▶ EXERCISE AIM
Each line below must be set down exactly; omit any image you find.

▶ DATA SEGMENT
********************

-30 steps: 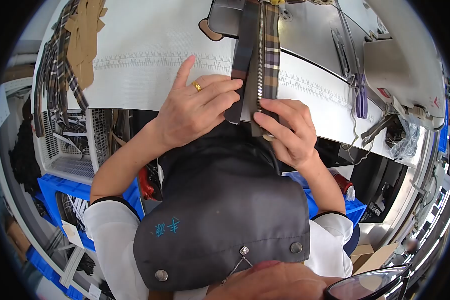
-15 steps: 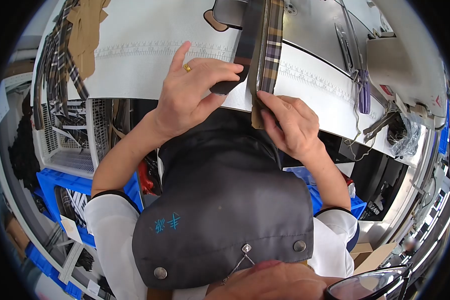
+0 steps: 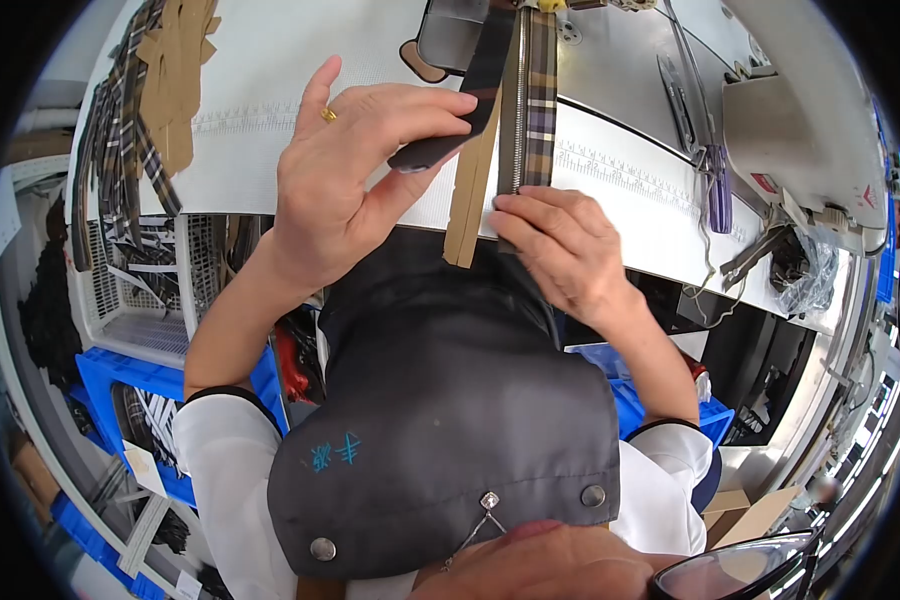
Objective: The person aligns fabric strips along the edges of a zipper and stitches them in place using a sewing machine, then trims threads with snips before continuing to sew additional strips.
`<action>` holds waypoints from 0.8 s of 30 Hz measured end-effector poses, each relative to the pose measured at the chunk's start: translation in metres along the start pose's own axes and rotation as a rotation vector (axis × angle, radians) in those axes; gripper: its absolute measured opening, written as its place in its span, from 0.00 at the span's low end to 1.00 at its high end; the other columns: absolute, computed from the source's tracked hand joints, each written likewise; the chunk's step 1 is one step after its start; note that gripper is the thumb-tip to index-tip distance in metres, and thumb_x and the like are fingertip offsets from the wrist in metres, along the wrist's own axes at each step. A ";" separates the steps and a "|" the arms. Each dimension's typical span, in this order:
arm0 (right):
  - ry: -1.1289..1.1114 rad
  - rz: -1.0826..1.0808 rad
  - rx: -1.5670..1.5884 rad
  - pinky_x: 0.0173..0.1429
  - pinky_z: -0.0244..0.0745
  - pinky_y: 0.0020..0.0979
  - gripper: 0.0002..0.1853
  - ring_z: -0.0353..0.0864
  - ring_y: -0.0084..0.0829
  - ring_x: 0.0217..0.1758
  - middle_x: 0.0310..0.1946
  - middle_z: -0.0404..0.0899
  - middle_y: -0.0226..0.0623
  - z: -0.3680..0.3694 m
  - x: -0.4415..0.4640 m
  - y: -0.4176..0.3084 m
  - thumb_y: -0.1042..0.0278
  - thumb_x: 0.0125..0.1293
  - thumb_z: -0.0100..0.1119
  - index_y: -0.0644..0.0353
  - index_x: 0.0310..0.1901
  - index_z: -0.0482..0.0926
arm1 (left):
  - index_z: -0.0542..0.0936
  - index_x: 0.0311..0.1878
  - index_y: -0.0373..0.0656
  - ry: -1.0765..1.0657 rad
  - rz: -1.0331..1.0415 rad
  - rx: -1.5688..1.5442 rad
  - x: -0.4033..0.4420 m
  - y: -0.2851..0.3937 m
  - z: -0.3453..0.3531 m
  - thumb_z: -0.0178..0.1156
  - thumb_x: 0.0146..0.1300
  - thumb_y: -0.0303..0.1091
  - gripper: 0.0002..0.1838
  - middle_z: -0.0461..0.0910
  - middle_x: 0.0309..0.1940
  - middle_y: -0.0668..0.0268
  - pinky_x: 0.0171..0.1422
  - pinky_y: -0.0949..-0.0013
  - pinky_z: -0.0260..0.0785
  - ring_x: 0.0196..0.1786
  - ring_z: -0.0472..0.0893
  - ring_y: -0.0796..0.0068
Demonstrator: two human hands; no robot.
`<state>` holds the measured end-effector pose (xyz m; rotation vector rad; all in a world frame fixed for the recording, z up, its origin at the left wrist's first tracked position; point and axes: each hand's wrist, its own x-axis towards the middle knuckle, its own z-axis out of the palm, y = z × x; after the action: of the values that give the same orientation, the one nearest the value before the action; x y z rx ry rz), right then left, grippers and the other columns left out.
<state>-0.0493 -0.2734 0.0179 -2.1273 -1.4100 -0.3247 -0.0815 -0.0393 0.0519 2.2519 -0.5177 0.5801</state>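
Head view: the left hand (image 3: pixel 335 175) pinches the bent near end of a dark strip (image 3: pixel 488 65), little finger raised, and covers part of the ruler markings on the table (image 3: pixel 250 165). The right hand (image 3: pixel 570 250) has its fingers closed on the near end of the zipper (image 3: pixel 518 120), which lies along the table beside plaid cloth (image 3: pixel 541 105). Between them, a tan strip (image 3: pixel 470 200) overhangs the edge. Rightward are snips (image 3: pixel 675 95), a purple-handled tool (image 3: pixel 718 195) and the white machine body (image 3: pixel 785 140). Plaid strips (image 3: pixel 120 130) and brown pieces (image 3: pixel 168 100) droop over the basket (image 3: pixel 190 275), which holds loose strips. The blue crate (image 3: pixel 100 368) below contains striped material; a clear bag (image 3: pixel 822 272) at right bunches around something dark.
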 end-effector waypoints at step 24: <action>0.069 0.062 -0.073 0.43 0.66 0.29 0.13 0.71 0.29 0.41 0.36 0.73 0.28 0.015 -0.009 -0.004 0.67 0.45 0.67 0.52 0.37 0.85 | 0.82 0.42 0.45 -0.139 0.191 0.099 -0.034 -0.014 0.043 0.61 0.43 0.25 0.18 0.78 0.39 0.72 0.76 0.48 0.31 0.48 0.79 0.70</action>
<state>-0.0585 -0.2700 0.0026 -2.1920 -1.3096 -0.4272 -0.0914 -0.0557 -0.0010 2.3639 -0.7963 0.5567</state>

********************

▶ REPLY TO THE TASK
-30 steps: 
-15 steps: 
+0 steps: 
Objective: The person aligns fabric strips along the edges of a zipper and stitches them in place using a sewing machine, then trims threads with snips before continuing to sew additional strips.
`<action>` holds waypoints from 0.8 s of 30 Hz measured end-effector poses, each relative to the pose measured at the chunk's start: translation in metres along the start pose's own axes and rotation as a rotation vector (axis × angle, radians) in those axes; gripper: its absolute measured opening, written as its place in its span, from 0.00 at the span's low end to 1.00 at its high end; the other columns: absolute, computed from the source's tracked hand joints, each written likewise; the chunk's step 1 is one step after its start; note that gripper is the thumb-tip to index-tip distance in metres, and thumb_x and the like are fingertip offsets from the wrist in metres, along the wrist's own axes at each step. A ";" separates the steps and a "|" the arms. Each dimension's typical span, in this order:
arm0 (right):
  - ry: -1.1289..1.1114 rad
  - rz: -1.0826..1.0808 rad
  - rx: -1.5670..1.5884 rad
  - pinky_x: 0.0173..0.1429
  - pinky_z: -0.0244..0.0745
  - pinky_y: 0.0020..0.0979
  - gripper: 0.0002..0.1853
  - ring_z: -0.0353..0.0864
  - ring_y: -0.0084..0.0829
  - ring_x: 0.0217..0.1758
  - middle_x: 0.0310..0.1946
  - middle_z: -0.0404..0.0899
  - middle_y: -0.0226..0.0623
  - z: -0.3680..0.3694 m
  - x: -0.4415..0.4640 m
  - y: -0.4176..0.3084 m
  - thumb_y: -0.1042..0.0278
  - thumb_x: 0.0125..0.1293
  - thumb_z: -0.0100..0.1119
  - index_y: -0.0644..0.0353
  - index_x: 0.0310..0.1901
  - index_z: -0.0482..0.0926
arm1 (left):
  - index_z: -0.0542..0.0936
  - index_x: 0.0311..0.1878
  - index_y: -0.0373..0.0656
  - ry: -1.0765..1.0657 rad
  - rz: -1.0331..1.0415 rad
  - rx: -1.5688..1.5442 rad
  - x: -0.4033..0.4420 m
  - y: -0.2851..0.3937 m
  - z: -0.3453..0.3531 m
  - thumb_z: -0.0178..0.1156
  - thumb_x: 0.0146..0.1300
  - thumb_y: -0.0303..0.1091
  - gripper: 0.0002..0.1838
  - middle_z: -0.0461..0.0910
  - middle_x: 0.0309..0.1940
  - middle_y: -0.0668..0.0268
  - pinky_x: 0.0171..0.1422
  - pinky_y: -0.0949..-0.0013
  - pinky_z: -0.0260..0.0785
  - ring_x: 0.0196..0.1786
  - ring_z: -0.0472..0.0893
  - ring_y: -0.0796..0.0068
Demonstrator: two human hands; no robot.
`<state>` holds the measured end-effector pose (xyz m; rotation vector rad; all in a world frame fixed for the recording, z up, its origin at the left wrist's first tracked position; point and axes: each hand's wrist, its own x-axis towards the middle knuckle, its own z-axis out of the palm, y = z × x; after the action: of the values that give the same orientation, the one nearest the value before the action; x y z rx ry rz), right then left, grippers and the other columns left out.
<state>-0.0493 -0.2734 0.0179 -2.1273 -1.4100 -0.3247 -0.0815 -0.0393 0.0519 2.2519 -0.5177 0.5801</state>
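Head view: the left hand (image 3: pixel 335 175) pinches the bent near end of a dark strip (image 3: pixel 488 65), little finger raised, and covers part of the ruler markings on the table (image 3: pixel 250 165). The right hand (image 3: pixel 570 250) has its fingers closed on the near end of the zipper (image 3: pixel 518 120), which lies along the table beside plaid cloth (image 3: pixel 541 105). Between them, a tan strip (image 3: pixel 470 200) overhangs the edge. Rightward are snips (image 3: pixel 675 95), a purple-handled tool (image 3: pixel 718 195) and the white machine body (image 3: pixel 785 140). Plaid strips (image 3: pixel 120 130) and brown pieces (image 3: pixel 168 100) droop over the basket (image 3: pixel 190 275), which holds loose strips. The blue crate (image 3: pixel 100 368) below contains striped material; a clear bag (image 3: pixel 822 272) at right bunches around something dark.
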 end-effector waypoints at step 24: <action>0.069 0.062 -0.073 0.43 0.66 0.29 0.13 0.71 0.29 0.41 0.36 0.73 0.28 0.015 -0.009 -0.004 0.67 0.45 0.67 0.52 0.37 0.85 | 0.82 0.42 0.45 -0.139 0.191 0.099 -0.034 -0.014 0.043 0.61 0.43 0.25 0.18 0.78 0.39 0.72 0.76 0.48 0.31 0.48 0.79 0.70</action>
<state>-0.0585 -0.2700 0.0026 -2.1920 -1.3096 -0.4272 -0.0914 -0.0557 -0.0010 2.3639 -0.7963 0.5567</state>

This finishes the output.